Auch Savills stellt einen starken Neubaufokus fest. Demnach machten Projektenwicklungen im betrachteten Zeitraum 39 Prozent (Nai Apollo: 37 Prozent) des Transaktionsvolumens aus. Matti Schenk, Associate Research Germany bei Savills, ist ebenso überzeugt, dass diese Entwicklung aus dem immer stärkeren ESG-Fokus resultiert. "Dass bei vielen Projektentwicklungen indexierte Mietverträge vereinbart werden können, spricht angesichts einer ungewöhnlich hohen Inflation ebenfalls für Neubauten." Savills geht davon aus, dass sich der Neubaufokus kurzfristig noch verstärken wird und sich die Preisspanne zwischen Neubau und Bestand weiter vergrößert.

Schwemmt der "Sanierungsdruck" Bestandswohnungen auf den Markt?

Sorgen machen den Investoren die hohe Inflation, eine mögliche Zinswende und konjunkturelle Risiken. Wegen des Sanierungsdrucks erwartet aber Nai Apollo, dass das Angebot an Bestandswohnungen zunehmen könnte, was den Umsatz im laufenden Jahr steigern dürfte. Nach Meinung von Savills dürften auch Ansätze für eine langfristige Core-Strategie und erhebliche Aufwertungspotenziale im Bestand eine hohe Nachfrage am Kapitalmarkt zur Folge haben – ein Transaktionsvolumen 2022 am Wohnimmobilieninvestmentmarkt von deutlich mehr als 20 Milliarden Euro erscheint demzufolge nicht abwegig.

JLL-Experte Bender geht zudem davon aus, dass wegen der starken Preissteigerungen im Energiesektor und in der Materialwirtschaft der Markt zunehmend mit Versuchen zur Effizienzsteigerung reagieren wird – dabei dürften auch Fusionen und Plattformverkäufe eine Rolle spielen. Bender geht davon aus, dass im weiteren Verlauf des Jahres vor allem strategische Entscheidungen Transaktionen beeinflussen werden.

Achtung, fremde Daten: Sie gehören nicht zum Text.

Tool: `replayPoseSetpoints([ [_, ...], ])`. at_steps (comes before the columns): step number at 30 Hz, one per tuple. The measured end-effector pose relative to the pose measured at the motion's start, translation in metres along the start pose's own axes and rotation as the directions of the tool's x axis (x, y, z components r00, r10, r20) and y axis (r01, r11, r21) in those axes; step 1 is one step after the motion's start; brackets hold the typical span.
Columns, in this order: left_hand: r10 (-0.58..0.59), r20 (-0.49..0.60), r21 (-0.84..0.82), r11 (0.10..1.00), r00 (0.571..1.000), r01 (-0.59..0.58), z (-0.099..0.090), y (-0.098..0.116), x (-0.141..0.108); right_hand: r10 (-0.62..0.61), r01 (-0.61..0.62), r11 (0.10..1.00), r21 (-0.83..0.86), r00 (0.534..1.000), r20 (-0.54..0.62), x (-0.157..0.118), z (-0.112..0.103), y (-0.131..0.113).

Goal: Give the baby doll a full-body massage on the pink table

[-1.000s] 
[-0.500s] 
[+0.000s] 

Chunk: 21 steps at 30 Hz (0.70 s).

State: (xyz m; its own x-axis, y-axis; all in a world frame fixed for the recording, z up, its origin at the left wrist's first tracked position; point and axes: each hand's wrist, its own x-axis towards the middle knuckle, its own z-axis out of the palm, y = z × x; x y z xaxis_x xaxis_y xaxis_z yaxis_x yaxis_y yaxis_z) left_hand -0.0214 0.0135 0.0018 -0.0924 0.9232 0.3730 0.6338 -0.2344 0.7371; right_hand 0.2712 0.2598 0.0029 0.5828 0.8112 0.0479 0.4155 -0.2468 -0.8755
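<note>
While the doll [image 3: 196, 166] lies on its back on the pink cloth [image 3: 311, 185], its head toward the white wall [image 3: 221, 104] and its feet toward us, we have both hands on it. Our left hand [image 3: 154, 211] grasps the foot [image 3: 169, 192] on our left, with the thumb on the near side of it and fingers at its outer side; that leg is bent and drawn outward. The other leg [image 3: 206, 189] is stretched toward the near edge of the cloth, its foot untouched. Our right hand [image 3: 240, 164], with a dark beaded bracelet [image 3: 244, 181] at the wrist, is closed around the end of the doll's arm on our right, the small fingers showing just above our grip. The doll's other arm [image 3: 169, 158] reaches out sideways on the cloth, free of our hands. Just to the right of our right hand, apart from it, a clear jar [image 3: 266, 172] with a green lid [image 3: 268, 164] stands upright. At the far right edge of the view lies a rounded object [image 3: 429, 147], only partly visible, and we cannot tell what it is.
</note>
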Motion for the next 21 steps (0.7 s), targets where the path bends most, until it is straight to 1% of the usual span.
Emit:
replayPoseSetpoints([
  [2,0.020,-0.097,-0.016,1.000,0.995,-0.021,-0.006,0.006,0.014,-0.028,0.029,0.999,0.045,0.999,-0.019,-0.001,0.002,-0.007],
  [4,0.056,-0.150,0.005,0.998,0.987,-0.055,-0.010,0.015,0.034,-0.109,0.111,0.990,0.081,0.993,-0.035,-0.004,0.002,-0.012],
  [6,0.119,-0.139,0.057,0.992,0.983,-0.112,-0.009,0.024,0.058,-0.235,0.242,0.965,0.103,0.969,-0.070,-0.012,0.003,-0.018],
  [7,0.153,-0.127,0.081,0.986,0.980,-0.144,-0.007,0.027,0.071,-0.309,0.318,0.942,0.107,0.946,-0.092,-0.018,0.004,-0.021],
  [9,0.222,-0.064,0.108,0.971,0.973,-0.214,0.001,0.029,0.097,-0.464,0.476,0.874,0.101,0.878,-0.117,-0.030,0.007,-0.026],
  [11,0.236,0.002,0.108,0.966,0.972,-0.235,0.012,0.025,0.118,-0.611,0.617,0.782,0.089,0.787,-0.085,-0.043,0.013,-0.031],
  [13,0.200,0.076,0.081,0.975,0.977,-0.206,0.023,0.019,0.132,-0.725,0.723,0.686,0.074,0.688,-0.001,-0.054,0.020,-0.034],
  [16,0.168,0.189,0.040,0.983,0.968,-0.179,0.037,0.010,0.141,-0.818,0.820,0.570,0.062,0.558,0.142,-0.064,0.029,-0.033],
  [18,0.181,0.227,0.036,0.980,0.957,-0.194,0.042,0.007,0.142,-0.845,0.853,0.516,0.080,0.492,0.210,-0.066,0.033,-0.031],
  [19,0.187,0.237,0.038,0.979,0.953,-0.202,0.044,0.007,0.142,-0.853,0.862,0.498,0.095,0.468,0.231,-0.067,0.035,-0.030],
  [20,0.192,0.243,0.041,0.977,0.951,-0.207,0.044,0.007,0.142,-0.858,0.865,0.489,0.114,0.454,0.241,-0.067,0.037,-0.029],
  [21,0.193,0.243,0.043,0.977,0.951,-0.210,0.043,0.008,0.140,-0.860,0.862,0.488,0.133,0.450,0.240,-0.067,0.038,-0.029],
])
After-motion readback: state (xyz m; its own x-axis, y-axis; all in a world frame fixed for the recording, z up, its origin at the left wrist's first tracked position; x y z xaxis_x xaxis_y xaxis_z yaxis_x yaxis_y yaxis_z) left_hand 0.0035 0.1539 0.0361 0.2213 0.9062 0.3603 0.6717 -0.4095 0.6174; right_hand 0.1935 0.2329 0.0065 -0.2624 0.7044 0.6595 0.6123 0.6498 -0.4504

"Die Nachfrage am Wohninvestmentmarkt ist hoch und 'German Resi' wird von internationalen Investoren weiterhin als Safe Haven betrachtet", sagt Lüttger von CBRE. "Angesichts der aktuellen Lage können wir jedoch keine seriösen und belastbaren Prognosen für das Investitionsvolumen zum Jahresende 2022 geben." Laut BNPPRE werden auch weiterhin vor allem Neubauvorhaben ganz oben auf dem Einkaufszettel der Anleger stehen. Da es in diesem Segment in den bislang präferierten Städten wenig Angebot gebe, könnten Standorte in den Speckgürteln der Metropolen profitieren.